While Monty is working on his senior thesis, which takes a pessimistic view of citizens on public assistance, a power outage ruins his computer’s hard drive. When he rushes out to print a backup copy of his thesis, he trips on the street, breaking his leg, and drops his thesis down a grating into the boiler room under Widener Library. There Monty finds a homeless man, resembling the writer Walt Whitman, burning his thesis page by page. Monty calls the campus police who arrest the man, but they are unable to recover the thesis.

In court, Monty learns the man’s name is Simon Wilder. Simon gets the worst of the charges against him dismissed, but is held in contempt, for which Monty pays the fine.
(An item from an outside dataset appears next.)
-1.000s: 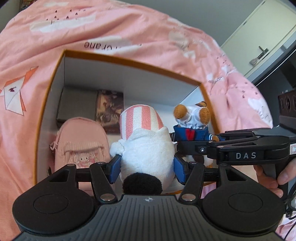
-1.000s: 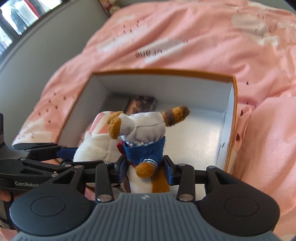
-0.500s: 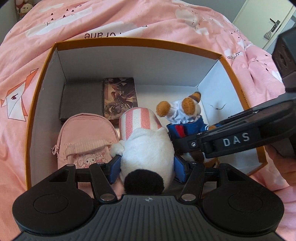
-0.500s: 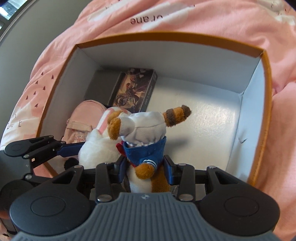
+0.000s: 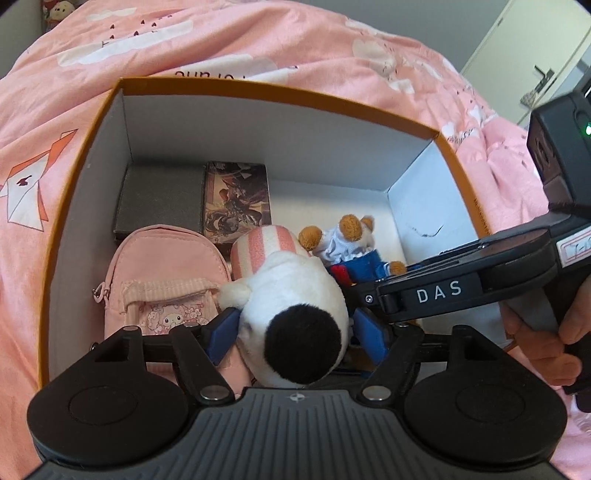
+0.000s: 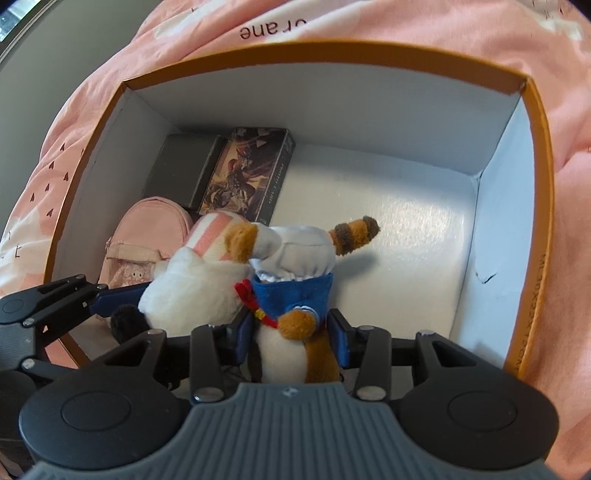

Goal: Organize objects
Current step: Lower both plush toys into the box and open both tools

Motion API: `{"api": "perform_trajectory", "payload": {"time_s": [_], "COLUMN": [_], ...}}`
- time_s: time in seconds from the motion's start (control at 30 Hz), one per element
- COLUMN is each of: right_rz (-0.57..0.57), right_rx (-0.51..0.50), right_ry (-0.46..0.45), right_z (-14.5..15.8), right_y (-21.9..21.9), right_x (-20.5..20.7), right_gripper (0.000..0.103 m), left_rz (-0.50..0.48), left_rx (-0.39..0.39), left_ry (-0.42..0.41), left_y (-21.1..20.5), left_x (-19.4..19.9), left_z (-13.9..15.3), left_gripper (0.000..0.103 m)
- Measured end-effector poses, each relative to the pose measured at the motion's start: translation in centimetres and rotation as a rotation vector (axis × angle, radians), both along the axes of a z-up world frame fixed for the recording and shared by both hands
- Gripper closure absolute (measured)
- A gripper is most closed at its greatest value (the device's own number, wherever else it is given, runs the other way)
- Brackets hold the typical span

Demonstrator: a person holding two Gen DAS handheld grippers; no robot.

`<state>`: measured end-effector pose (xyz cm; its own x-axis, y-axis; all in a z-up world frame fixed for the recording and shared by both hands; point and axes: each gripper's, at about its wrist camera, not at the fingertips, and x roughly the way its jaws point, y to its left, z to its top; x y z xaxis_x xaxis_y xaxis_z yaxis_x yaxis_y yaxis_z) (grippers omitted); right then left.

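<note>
- Fluffy white plush toy [image 5: 291, 295] with a pink-striped hat sits between the left gripper [image 5: 295, 332], whose jaws are opening, pads just off it.
- Right gripper [image 6: 291, 339], angled steeply down and opening, still clasps the brown bear [image 6: 295, 295].
- Orange-rimmed box [image 6: 535, 184] has bare white floor on the right.

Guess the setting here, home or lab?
Most likely a home bedroom. The box sits on a pink printed duvet, there is a door with a lever handle behind, and more plush toys sit in the far corner.
</note>
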<state>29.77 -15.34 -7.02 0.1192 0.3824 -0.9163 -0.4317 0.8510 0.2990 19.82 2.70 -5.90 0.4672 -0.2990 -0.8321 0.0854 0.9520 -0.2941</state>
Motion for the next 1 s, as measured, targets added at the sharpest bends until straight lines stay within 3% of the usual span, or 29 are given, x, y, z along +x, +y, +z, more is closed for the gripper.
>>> {"api": "perform_trajectory", "payload": {"time_s": [0.23, 0.4, 0.47, 0.57, 0.67, 1.0], "right_rz": [-0.017, -0.003, 0.013, 0.052, 0.091, 0.096], "right_rx": [0.015, 0.022, 0.017, 0.004, -0.002, -0.005], "right_ry": [-0.02, -0.045, -0.065, -0.097, -0.111, -0.085], "right_z": [0.6, 1.6, 2.0, 2.3, 2.6, 1.3], "right_y": [-1.1, -1.5, -1.6, -1.4, -1.5, -1.9], "right_x": [0.1, -0.4, -0.7, -1.3, -1.8, -1.8], "right_gripper": [0.051, 0.051, 0.051, 0.051, 0.059, 0.059], "left_rz": [0.012, 0.011, 0.009, 0.01, 0.018, 0.023], "left_rx": [-0.023, -0.069, -0.073, -0.058, -0.079, -0.091], "left_ry": [-0.067, -0.073, -0.073, -0.052, -0.038, 0.002], "left_y": [0.6, 1.1, 1.1, 1.1, 1.5, 1.5], "left_x": [-1.1, -1.3, -1.1, -0.9, -0.7, 0.1], "left_z": [1.3, 2.1, 2.2, 1.8, 1.4, 0.8], "left_gripper": [0.019, 0.032, 0.045, 0.057, 0.059, 0.06]}}
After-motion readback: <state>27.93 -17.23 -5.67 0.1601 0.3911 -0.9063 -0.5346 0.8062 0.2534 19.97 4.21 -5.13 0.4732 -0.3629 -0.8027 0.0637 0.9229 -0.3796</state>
Despite Simon’s anger over Monty’s having him arrested, they work out a deal: for every service Monty provides, Simon will return one page of his thesis. Monty takes Simon to the house, letting him stay in a broken down van in the backyard.
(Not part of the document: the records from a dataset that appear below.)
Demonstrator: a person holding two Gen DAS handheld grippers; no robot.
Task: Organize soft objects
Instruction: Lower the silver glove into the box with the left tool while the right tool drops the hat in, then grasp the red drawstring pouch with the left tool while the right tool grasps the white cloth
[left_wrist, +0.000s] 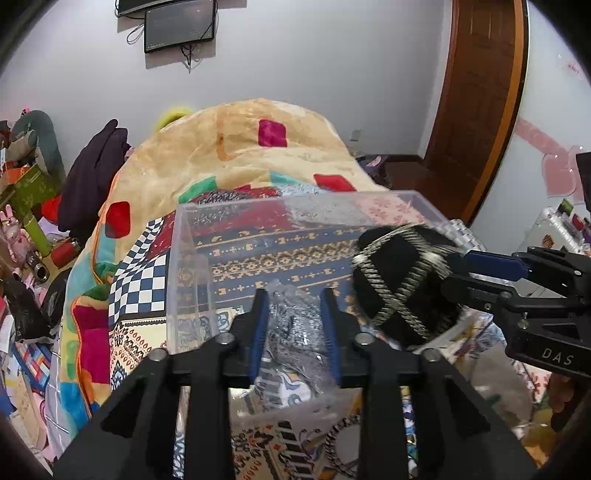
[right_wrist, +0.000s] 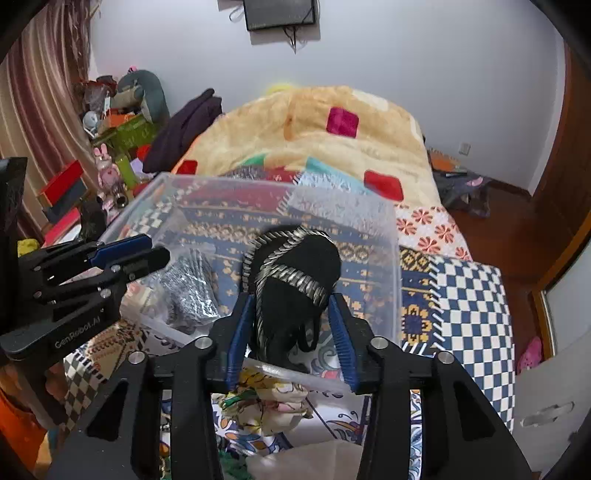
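Clamped in the right claw (right_wrist: 291, 325), a black fabric bundle with silver braided trim (right_wrist: 295, 280) hangs over the clear plastic bin's (right_wrist: 395, 258) near rim and could snag there, while the left claw (left_wrist: 295, 325) pinches a crinkly grey wrapped bundle (left_wrist: 293, 325).

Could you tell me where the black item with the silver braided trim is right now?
The black item with silver trim sits between the right gripper fingers, above the clear plastic bin.
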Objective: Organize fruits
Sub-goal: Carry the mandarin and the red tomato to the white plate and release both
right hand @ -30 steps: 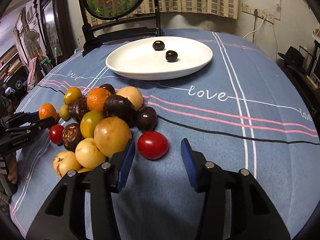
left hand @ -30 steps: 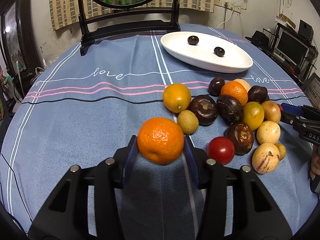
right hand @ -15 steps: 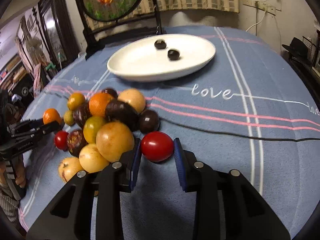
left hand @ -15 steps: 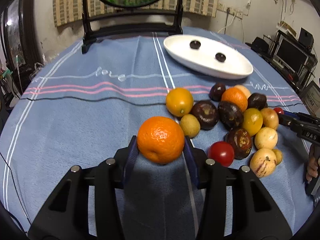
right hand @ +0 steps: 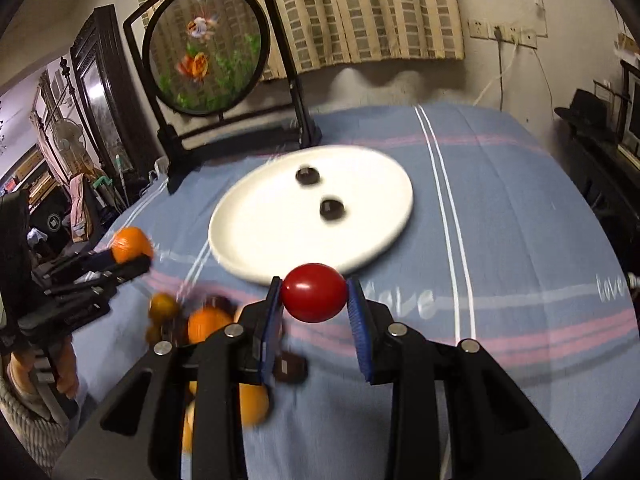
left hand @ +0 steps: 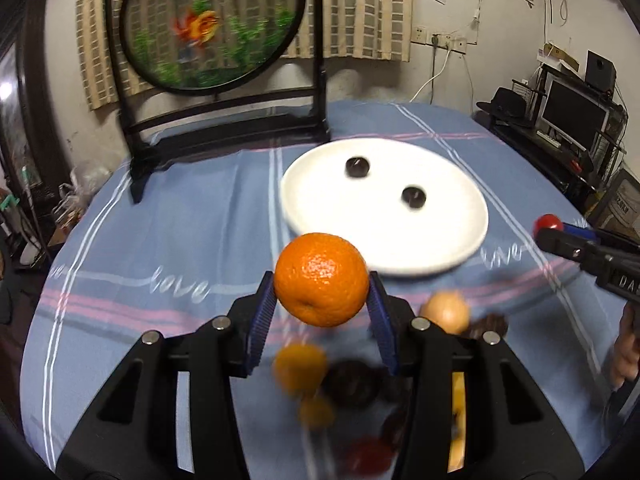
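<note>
Orange [left hand: 321, 279], dimpled and clamped in left gripper [left hand: 321, 312], and glossy tomato [right hand: 313, 298] (pinched by right gripper [right hand: 316, 312]) hang above blurred fruit pile [right hand: 208, 322] near white plate [left hand: 448, 248].

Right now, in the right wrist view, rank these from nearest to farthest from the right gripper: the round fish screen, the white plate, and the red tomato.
1. Red tomato, clamped between the right gripper pads.
2. White plate, on the blue cloth just beyond the fingertips, slightly left.
3. Round fish screen, upright at the table's far edge, upper left.
</note>
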The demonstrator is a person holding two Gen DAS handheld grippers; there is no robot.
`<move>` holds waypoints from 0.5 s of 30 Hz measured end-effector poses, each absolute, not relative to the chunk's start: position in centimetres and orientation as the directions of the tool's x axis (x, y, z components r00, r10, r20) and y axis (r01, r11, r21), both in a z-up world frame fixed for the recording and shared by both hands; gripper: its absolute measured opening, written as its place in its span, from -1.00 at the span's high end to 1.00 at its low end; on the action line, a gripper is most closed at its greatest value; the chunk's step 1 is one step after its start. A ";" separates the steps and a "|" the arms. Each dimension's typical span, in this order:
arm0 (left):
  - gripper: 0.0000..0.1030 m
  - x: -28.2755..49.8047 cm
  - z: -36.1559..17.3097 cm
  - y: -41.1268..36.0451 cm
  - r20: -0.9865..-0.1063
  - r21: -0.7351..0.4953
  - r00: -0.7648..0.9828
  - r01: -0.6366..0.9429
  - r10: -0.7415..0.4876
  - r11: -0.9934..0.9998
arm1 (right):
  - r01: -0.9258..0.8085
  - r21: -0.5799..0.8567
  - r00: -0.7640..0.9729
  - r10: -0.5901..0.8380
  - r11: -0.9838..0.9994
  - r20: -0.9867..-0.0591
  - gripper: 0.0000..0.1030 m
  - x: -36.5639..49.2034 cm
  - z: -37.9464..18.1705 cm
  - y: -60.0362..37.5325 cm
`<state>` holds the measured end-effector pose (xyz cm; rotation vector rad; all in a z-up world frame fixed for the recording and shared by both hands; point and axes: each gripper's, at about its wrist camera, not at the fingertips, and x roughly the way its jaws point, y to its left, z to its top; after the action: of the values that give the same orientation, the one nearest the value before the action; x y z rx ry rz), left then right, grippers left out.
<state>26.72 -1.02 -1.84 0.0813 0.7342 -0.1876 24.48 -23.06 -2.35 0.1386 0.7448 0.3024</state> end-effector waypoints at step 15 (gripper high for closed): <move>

Over time, Monty and Simon become close friends. Monty confides in Simon about his absent father, and Simon helps Monty see poor people like himself as human beings. Simon also shows Monty his collection of stones, each one representing a significant memory from his life. 

Monty’s roommates begin to like the arrangement as well, with Courtney appreciating Monty’s newfound open-mindedness and Everett giving Simon wine in exchange for repairing the van. However, Jeff refuses to let Simon stay in the house’s basement on a particularly cold night because of his parents’ visiting. When Monty lies to Simon about why he can’t come in the house, Simon ends their deal and leaves.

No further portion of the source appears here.